Y, mientras tanto, aprendemos a vivir en cajitas carísimas. Treinta metros cuadrados a veinte mil pesos se promocionan como lofts cosmopolitas. El discurso oficial habla de vivienda accesible mientras la realidad son departamentos mínimos y banquetas imposibles. Habitamos rincones microscópicos pero seguimos soñando con una ciudad que ya no existe. El encarecimiento vuelve casi repentinamente imposible seguir viviendo en una de las ciudades más sorprendentes del mundo, que además se va igualando con otras en el costo de la vida —y, por supuesto, es ya la más cara de México. Cada vez más pronto, hasta un pozole en la populosa Algarín empieza a sentirse como comida de restaurante caro, rodeado de un fascinante movimiento de promoción y propaganda: camisetas, bolsas, tazas y cualquier objeto dispuesto a vendernos una tradición recién empaquetada para quien pueda pagarla, incluidos todos esos souvenirs que hoy compran encantados los turistas.
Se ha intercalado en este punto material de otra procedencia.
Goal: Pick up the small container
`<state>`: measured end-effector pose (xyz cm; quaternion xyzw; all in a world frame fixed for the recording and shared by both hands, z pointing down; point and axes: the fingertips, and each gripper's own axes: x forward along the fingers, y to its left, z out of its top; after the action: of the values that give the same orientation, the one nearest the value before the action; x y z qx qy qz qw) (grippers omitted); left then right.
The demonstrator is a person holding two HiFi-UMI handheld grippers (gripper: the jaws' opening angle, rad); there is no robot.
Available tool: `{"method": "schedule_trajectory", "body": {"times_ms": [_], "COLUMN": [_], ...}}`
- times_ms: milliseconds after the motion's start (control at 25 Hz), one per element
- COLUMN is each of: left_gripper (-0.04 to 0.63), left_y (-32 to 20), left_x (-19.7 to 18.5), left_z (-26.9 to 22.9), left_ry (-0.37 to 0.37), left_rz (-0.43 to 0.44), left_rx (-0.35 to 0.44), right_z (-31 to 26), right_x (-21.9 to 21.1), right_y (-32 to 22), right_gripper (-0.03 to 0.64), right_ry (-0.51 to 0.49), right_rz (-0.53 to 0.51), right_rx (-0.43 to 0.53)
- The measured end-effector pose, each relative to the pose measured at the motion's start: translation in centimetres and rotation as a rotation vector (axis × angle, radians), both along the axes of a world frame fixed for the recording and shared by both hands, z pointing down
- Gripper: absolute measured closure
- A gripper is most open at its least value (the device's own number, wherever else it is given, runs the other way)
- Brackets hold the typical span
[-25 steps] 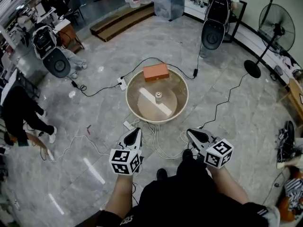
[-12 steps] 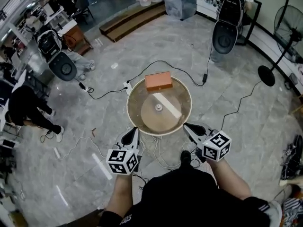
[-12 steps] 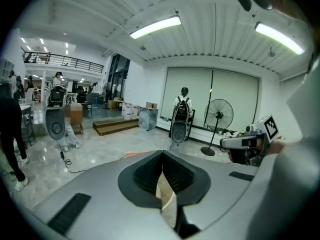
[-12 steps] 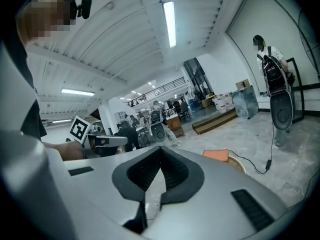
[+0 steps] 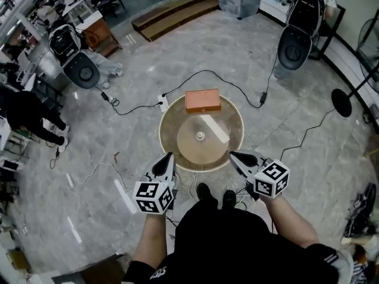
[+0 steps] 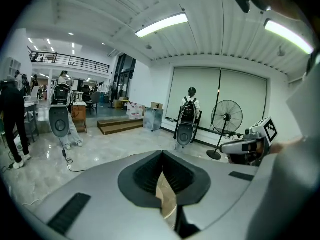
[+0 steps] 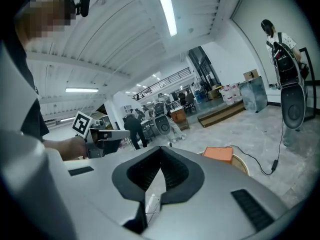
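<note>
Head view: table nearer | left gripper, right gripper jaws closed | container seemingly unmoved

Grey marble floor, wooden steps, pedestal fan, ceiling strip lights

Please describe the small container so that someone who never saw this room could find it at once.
Find the round table in the middle of the grey floor. The small container stands near its centre. It is tiny, pale and round, unlike the orange box at the far edge and the flat white strip beside it.
</note>
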<state>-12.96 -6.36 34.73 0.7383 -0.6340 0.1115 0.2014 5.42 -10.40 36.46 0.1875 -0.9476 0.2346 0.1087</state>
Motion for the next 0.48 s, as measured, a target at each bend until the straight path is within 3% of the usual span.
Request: {"method": "schedule_trajectory", "body": {"times_ms": [480], "left_gripper": [0.583], "left_y": [-7.4], "left_x": [-6.0], "left_z": [3.5], "left_ry": [0.04], "left_rz": [0.086], "left_rx": [-0.01], "right_z": [0.6], "right_x": [-9.4], "right_y": [-6.7], "right_gripper": [0.603], "right_ry": [0.007], "right_rz": [0.042], "right_rx": [-0.018]}}
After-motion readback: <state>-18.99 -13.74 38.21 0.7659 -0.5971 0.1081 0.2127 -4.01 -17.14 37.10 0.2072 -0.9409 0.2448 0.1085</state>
Todo esto es de lo que no se habla cuando se habla de la crisis de vivienda por la gentrificación: que donde antes podíamos pasear los de clase media, ahora se multiplican espacios prohibidos.

Quizá todo empiece con la noche que perdimos. Cuando la ciudad dejó de ser impredecible, dejó también de ser honesta. Nos vendieron modernidad, pero nos robaron el azar; ofrecieron sustentabilidad mientras talaban la memoria; nos dieron microlofts sin épica. Lo peor no es que la metrópoli se gentrifique: es que se gentrifique su propio corazón. Convertimos la vida urbana —sus olores, sus riesgos, su música desordenada— en souvenir controlado. Y una ciudad sin noche, sin caos, sin panaderías como el Pan Segura y sin árboles que la amparen, es apenas una escenografía: un lugar donde se vive, sí, pero difícilmente se sueña.